Immobile è in nazionale dal 2014, da allora i CT della nazionale sono stati Prandelli (per una breve parentesi), Conte, Ventura, Di Biagio (allenatore ad interim) e l’attuale allenatore Roberto Mancini.
Con il primo e il secondo Immobile ha trovato poco spazio, probabilmente più per motivi tattici che tecnici i due allenatori hanno sempre preferito soluzioni alternative.
Gian Piero Ventura è stato il primo a dare fiducia all’attaccante, allora già giocatore della Lazio. Il breve (per fortuna) periodo di direzione dell’allenatore genovese ha ben poco da raccontare, la sua idea di calcio sicuramente non era adatta alla squadra da lui scelta, i risultati parlano chiaro.
Roberto Mancini, eroe della conquista degli europei 2020, è riuscito invece a costruire un organico di spessore e a dare una chiara identità a quest’ultimo. Anche qui i risultati parlano chiaro.
Per l’ennesima volta però il problema della prima punta non accenna a dissolversi. Mancini e i tifosi non sono entusiasti del rendimento del centroavanti laziale, eppure una valida alternativa non esiste al momento.
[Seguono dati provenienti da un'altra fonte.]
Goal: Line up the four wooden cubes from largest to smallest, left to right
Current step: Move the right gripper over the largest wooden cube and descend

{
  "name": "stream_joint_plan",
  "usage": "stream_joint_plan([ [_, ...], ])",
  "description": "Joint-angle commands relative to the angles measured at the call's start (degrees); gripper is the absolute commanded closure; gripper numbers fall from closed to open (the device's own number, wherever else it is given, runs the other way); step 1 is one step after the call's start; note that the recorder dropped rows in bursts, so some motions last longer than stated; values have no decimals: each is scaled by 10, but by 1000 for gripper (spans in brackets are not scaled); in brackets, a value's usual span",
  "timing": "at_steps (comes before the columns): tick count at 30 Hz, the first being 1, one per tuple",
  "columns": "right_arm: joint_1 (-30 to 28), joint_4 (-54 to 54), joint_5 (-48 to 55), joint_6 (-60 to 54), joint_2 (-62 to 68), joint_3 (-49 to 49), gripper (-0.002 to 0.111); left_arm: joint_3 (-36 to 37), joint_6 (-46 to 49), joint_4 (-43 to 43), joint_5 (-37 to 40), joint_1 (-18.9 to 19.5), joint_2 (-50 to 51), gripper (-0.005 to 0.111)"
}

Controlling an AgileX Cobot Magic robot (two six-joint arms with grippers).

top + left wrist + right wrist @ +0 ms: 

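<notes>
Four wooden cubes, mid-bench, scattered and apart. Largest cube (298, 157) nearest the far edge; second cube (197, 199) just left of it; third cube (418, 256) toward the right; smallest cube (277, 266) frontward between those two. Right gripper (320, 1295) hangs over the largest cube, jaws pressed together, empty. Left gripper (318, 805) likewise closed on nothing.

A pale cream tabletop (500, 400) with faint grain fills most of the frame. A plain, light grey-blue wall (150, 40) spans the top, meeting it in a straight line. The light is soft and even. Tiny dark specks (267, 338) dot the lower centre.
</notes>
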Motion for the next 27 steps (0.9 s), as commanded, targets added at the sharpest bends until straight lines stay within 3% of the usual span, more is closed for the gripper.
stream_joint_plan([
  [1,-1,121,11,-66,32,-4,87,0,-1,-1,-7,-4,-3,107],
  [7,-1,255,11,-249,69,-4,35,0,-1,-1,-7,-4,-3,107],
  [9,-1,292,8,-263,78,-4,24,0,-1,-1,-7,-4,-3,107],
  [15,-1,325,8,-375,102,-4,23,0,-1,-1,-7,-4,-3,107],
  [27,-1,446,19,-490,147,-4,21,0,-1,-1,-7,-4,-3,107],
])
Allora perché non puntare sulle qualità di questo giocatore? Capacità di attaccare lo spazio e in particolare la profondità, fisicità, esplosività nella corsa e fiuto del gol. L’idea di gioco di Mancini, con il 4-3-3 che punta molto sugli esterni e trova nel palleggio la sua forza, non si adatta alle caratteristiche di Immobile, chiaramente non abile in questo.

Ma allora è giusto parlare ancora di ‘problema degli attaccanti della nazionale’? È giusto snaturare la visione di un CT, che ha dimostrato che le sue idee sono vincenti, per adattare meglio il gioco a un centroavanti che potenzialmente può fare il doppio se non il triplo dei gol fatti finora?
La risposta a queste domande non le abbiamo.
Sicuramente le scelte fatte finora hanno dato ragione al mister degli azzurri, ma tenere presente che, un’alternativa di gioco più propenso a sfruttare le caratteristiche di Immobile, può essere un asso nella manica non è da sottovalutare in caso di necessità.